Complete wound closure was achieved by 41.3% of the target wounds in the Oleogel-S10 group versus 28.9% of wounds in the vehicle gel group (P=0.013). “This is the first time that a phase 3 trial in EB has met its primary endpoint,” Prof. Murrell pointed out. Looking at the subgroups, she explained that the treatment benefit was driven by the acceleration in the group with recessive dystrophic EB. This subtype had the greatest benefit with the difference between Oleogel-S10 and vehicle gel reaching high statistical significance (P=0.008). “The wound healing trajectories demonstrate that Oleogel-S10 accelerates wound healing in a subset of wounds; however, as expected with good wound care, the vehicle group began to catch up later by 90 days,” said Prof. Murrell. She added that the control arm never overtook the Oleogel-S10 arm.

Looking at itch reduction in the age group 4–13 years, an overall improvement was observed but the control group had better results than the Oleogel S-10 group. In terms of pain during the changing of dressing, Oleogel-S10 outperformed the vehicle gel in a statistically significant manner at day 14 but not at day 90. Prof. Murrell thought this result was probably influenced by the small sample size.

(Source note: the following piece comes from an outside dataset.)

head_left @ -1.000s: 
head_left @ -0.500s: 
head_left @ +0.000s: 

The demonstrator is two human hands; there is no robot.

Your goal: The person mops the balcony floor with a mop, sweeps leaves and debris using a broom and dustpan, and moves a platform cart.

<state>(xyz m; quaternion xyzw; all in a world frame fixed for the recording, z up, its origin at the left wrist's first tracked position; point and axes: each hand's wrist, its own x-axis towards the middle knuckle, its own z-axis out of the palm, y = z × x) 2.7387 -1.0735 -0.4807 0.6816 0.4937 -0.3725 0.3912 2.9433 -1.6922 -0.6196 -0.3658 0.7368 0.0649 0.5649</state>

In general, 81.2% of the patients had some sort of adverse event (80.7% Oleogel-S10; 80.7% vehicle gel), mostly mild and moderate. “A low number of target wound infections occurred. Only 8 overall, 5 patients had target wound infections reported as adverse events, with 4 of these occurring in the control group,” Prof. Murrell informed.

In conclusion, she saw Oleogel-S10 as a well-tolerated and potentially important advancement for patients and their families, especially in recessive dystrophic EB.

    1. Murrell DF, et al. Efficacy and safety of Oleogel-S10 for epidermolysis bullosa – results of 3 months double-blind treatment during the phase 3 study ‘EASE’. D3T03.3B, EADV 2020 Virtual Congress, 29-31 Oct.

    2. Grysko M, Daniels R. 2013;68:572-7.

    3. Schwieger-Briel A, et al. Dermatol Res Pract. 2017;2017:5068969.